How to Be Visible When You’re Working Virtually


Working virtually has a number of advantages for both the company and the employee, the first and most important creating more engaged workers. But it’s not without its challenges for both sides. 

Remote offices have perks, but require diligence to maintain visibility.

For the Virtual worker in a remote office, a lack of facetime can mean out of sight, out of mind. And that’s not good for a career. Here are some tips on how remote workers can ensure their lack of an physical presence doesn’t make them invisible.

1. Jump In, Ease Out: Remote workers skip the commute and parking hassles. That means they can often be ready and focused to work earlier then office-bound colleagues and finish up details later without stressing to beat rush hour.
Action: Log in early with relevant questions or responses to start the day. Or share something interesting that you’ve found that might inspire someone else. Use the ending part of the day to plan your next day’s activities.

2. Maximize Focused Time: Most remote job roles require blocks of times that are uninterrupted by needless meetings, office chatter, and other interruptions. Diligent remote workers can tackle set time to delve into deep problems and ask for input when they need it.
Action: Use your calendar to block time appropriately, with visibility for the rest of the team, but ensure that you’re not excluded from necessary meetings.

3. Use the Technology: Many offices struggle to know what anyone is doing on a daily basis when colleagues are in the office. When associates are out of the office, it’s even worse. Don’t leave it in doubt or to chance.
Action: Communicate through channels the team uses, and acknowledge even the less important conversations that inevitably happen. Even though avoiding the extraneous chatter is one of the benefits of working remote, don’t ignore it completely. Participating keeps you present and in the loop office loop.

4. Set the Agenda: Just because you’re not on site doesn’t mean that you don’t have goals and things to accomplish. But you have to tell them. Being remote doesn’t mean that you can’t meet—the best companies do it and you can too. There’s a variety of technologies available that make meeting anywhere possible.
Action: Create the meeting, invite the team, and run the agenda. Being remote is not an excuse to not be proactive. Be diligent with recording what transpires so that you can refer to it later.

5. Nurture Personal Connections: All work is personal, and in many ways being remote enables even stronger connections. Communication can occur at a variety of paces that fit any number of parties and their time frames.
Action: Again, use technology to stay in touch with current and past colleagues. Sharing useful or interesting items will help you stay engaged and the lucky recipients as well.

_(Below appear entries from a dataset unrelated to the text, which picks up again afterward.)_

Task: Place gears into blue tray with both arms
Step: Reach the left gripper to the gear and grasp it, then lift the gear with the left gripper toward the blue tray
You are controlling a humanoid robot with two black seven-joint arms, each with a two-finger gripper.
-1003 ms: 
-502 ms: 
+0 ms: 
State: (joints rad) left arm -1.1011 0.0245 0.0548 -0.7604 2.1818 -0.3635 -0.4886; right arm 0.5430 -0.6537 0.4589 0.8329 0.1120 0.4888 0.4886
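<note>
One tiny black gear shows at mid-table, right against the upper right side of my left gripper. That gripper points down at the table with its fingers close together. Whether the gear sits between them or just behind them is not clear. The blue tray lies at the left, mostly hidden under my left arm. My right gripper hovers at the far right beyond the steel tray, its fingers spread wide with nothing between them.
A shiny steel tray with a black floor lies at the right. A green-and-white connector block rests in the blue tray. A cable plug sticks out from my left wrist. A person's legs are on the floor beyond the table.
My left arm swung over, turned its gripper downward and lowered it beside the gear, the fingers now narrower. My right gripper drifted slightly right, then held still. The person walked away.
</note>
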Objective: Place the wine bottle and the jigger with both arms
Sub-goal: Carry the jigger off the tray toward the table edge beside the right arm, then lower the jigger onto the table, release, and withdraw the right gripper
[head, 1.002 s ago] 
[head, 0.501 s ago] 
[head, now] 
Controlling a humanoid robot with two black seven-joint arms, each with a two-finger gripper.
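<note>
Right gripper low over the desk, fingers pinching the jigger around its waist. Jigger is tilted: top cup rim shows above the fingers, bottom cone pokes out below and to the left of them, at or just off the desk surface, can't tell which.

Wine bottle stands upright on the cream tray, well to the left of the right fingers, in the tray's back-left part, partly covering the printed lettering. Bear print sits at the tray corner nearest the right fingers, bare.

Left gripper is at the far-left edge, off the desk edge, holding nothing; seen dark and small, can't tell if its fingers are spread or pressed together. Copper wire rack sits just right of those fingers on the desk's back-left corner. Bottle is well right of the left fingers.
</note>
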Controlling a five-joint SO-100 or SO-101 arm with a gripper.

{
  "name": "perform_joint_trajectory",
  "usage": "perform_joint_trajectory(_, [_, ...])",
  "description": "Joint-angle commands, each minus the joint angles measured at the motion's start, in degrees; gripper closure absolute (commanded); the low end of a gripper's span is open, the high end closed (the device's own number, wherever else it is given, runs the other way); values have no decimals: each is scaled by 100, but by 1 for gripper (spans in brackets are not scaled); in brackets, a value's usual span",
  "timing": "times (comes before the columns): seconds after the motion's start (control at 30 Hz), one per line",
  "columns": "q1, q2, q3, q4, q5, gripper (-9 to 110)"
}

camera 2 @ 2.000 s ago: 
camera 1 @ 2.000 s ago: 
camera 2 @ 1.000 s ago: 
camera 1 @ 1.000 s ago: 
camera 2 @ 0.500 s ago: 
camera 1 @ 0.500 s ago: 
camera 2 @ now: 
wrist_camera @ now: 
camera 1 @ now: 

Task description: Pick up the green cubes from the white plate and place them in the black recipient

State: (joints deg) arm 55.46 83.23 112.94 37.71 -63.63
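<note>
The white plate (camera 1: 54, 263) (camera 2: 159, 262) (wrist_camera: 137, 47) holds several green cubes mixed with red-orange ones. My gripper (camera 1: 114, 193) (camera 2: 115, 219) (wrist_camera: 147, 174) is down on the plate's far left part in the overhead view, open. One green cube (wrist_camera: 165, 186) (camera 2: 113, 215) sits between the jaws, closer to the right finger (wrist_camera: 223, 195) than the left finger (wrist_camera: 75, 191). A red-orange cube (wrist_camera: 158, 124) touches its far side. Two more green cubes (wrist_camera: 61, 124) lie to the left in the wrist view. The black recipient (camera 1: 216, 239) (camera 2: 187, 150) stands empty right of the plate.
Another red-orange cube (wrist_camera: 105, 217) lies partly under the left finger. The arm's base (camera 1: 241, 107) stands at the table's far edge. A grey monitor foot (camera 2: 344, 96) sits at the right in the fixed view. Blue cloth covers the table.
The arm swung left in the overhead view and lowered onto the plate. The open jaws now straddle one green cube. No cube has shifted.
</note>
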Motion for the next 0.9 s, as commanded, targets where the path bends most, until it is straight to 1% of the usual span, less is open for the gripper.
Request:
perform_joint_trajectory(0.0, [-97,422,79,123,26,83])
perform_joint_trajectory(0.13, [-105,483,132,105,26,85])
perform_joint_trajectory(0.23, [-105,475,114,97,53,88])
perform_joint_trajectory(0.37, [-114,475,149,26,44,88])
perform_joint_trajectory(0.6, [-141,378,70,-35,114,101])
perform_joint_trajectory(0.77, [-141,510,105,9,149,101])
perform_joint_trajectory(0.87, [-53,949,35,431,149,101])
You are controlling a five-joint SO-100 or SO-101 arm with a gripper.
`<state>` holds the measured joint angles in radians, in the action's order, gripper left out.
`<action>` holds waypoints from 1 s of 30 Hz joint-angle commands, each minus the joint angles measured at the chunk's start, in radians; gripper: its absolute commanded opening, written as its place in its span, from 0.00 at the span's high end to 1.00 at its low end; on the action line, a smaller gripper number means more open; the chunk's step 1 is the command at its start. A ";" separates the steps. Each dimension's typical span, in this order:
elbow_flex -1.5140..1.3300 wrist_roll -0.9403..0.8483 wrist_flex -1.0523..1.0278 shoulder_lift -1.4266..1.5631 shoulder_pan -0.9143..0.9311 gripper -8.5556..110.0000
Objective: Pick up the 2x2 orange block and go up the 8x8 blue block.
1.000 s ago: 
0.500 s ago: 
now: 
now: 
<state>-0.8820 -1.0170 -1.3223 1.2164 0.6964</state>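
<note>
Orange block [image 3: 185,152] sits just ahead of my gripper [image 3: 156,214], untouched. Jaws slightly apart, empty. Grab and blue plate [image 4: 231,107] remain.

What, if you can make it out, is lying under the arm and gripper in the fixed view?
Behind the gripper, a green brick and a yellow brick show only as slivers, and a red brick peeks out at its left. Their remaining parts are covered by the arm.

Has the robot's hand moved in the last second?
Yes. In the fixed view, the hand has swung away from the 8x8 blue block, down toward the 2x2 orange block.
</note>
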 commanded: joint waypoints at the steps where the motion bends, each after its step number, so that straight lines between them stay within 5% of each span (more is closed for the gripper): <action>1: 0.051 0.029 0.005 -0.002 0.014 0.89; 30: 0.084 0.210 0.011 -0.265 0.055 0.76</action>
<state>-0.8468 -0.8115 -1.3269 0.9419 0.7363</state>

6. Be Present: When you’re in meetings virtually, contribute. That’s why you were invited. It’s not enough to log in, put the microphone on mute and carry on as if you’re not there.
Action: Plan for the meeting, have questions, and actively listen. Take notes. Follow up afterward to make sure action items are clear. In other words, treat it like a meeting on site, because the remote you is “on your site.” It’s also a great idea to check-in and ask how you can help when you have openings on your calendar.

7. Facetime: When you do have a face-to-face meeting or are on site maximize your time to make an impression and build your value.
Action: Make a list of what you’re working on, what’s going well and where you could use assistance or feedback. Schedule quick meetings—even just coffee—in accordance with your needs. Need approval? Schedule the higher-ups first. Need validation? Check-in with your peers.

A Virtual World of Opportunity

Working remote allows employers to hire the best talent wherever they are and workers to contribute in ways they never imagined. It has proven to lead to great business results and improved work-life balance. It takes diligence and dedication to make it worthwhile for both parties, with a lot of it falling on the remote worker to make sure that they and their contributions are seen.